Dedemi yitirmek...

  • 25.10.2015 00:00

 Hayatın kucağıma bıraktığı acı, bu sefer gerçekten hayat kadar büyük olanlardandı..

Ama içimden bir ses sürekli bu acıdan daha büyük hediyen var diyordu sanki...

Bir yazı, bir fotoğraf, bir anı, hep bunu söylüyordu... Ölümün bile değiştiremeyeceği bir hediye ile doğmuştum ben...

Kazancım kaybettiğimden büyüktü...

Ben Çetin Altan’ın torunuydum...

Çetin Altan benim dedemdi...

Hayatın en sert gerçeğinin bile yenemeyeceği bir hediyeydi bu.

***

“Eğer Çetin Altan’ın torunuysanız talih şüphe duyacağınız bir şey değildir sanırım...

Siz ancak talihin varlığına inanabilirsiniz.

Talih sizi seçmiştir... Size, hiçbir zaman onlar kadar iyi anlatamayacağız ama onların bile sahip olmadığı bir hikâye vermiştir...

Hayran olduğunuz babanız, babasına hayran bir çocuktur...

Benim dedem Çetin Altan...

Talih bana, ailemin bile sahip olmadığı bir hikâye verdi.

İnsan bazen talihten değil ama bu armağan karşısında kendisinden kuşku duyuyor... İnsan böyle bir hikâyeye ne yapsa layık olabilir ki...” diye yazmıştım dedemi anlattığım bir yazıda...

***

Talih beni seçmişti gerçekten...

88’inde bir dede her zaman Çetin Altan olmuyordu çünkü... Hayatın neredeyse tüm gerçeklerini reddeden bir ülkeye gerçekleri gösterebilmek için tek başına dövüşen bir yazar da dedeniz olmuyordu çoğu zaman...

“Bıkıp usanmadan anlatırdı: Var olmanın ne demek olduğunu, beyinsel süzgeçlerden geçmeyen bir yaşamın nasıl yok olacağını, yalan söylemeye ihtiyaç duymadığın bir hayat kurmanın gerçek başarı olacağını, parayı kazanırken aldığın hazzın onu harcarkenkinden daha fazla olmasının mutluluk hanesine yazılacağını, mekanı ve zamanı kullanmayı, bugün beni ben yapan her şeyi işte...

Var olmamı istiyordu... İnatla istiyordu bunu.
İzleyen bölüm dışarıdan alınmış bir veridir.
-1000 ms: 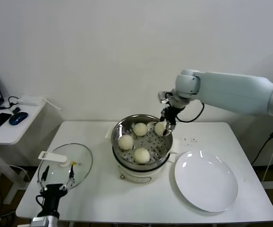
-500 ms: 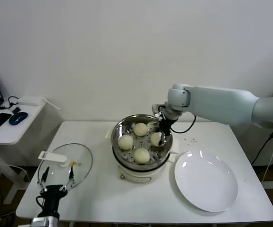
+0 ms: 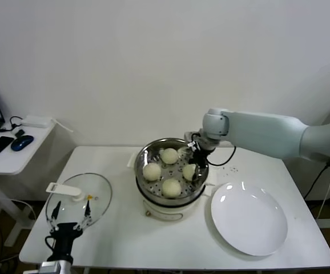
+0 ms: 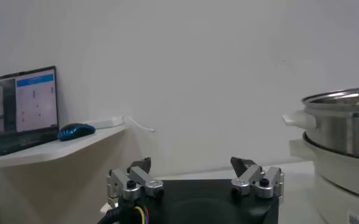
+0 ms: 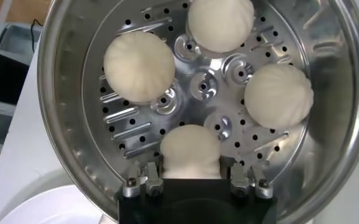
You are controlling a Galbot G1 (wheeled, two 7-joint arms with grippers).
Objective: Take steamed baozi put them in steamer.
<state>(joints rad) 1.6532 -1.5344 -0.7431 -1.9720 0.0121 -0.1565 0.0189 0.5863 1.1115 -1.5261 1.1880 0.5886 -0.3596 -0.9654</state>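
The steamed baozi looks soft and light, best taken gently by its sides. The right pincer is clamped on it inside the steamer. The left pincer stands apart, idle.

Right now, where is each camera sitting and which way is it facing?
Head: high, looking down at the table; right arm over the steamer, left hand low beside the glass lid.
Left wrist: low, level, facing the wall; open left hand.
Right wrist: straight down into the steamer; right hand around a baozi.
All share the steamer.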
Bütün çocuklarından istediği gibi benden de istiyordu. 

Ama sonraları anladım ki yirmibeş bin köşe yazısı, altmış kitap, dört roman, dokuz piyes yazan bir yazı çılgını olarak o, bunu sadece benden değil bütün hayattan istiyordu.

Sanırım bu muhteşem ve belki de korkunç talep onu bizden, bildiğimiz herkesten ayırıp Çetin Altan yapıyordu. Başkalarını biçimlendiren hayatı, o biçimlendirmek istiyordu. Ve bunu da bedellerini ödeyerek yapıyordu.”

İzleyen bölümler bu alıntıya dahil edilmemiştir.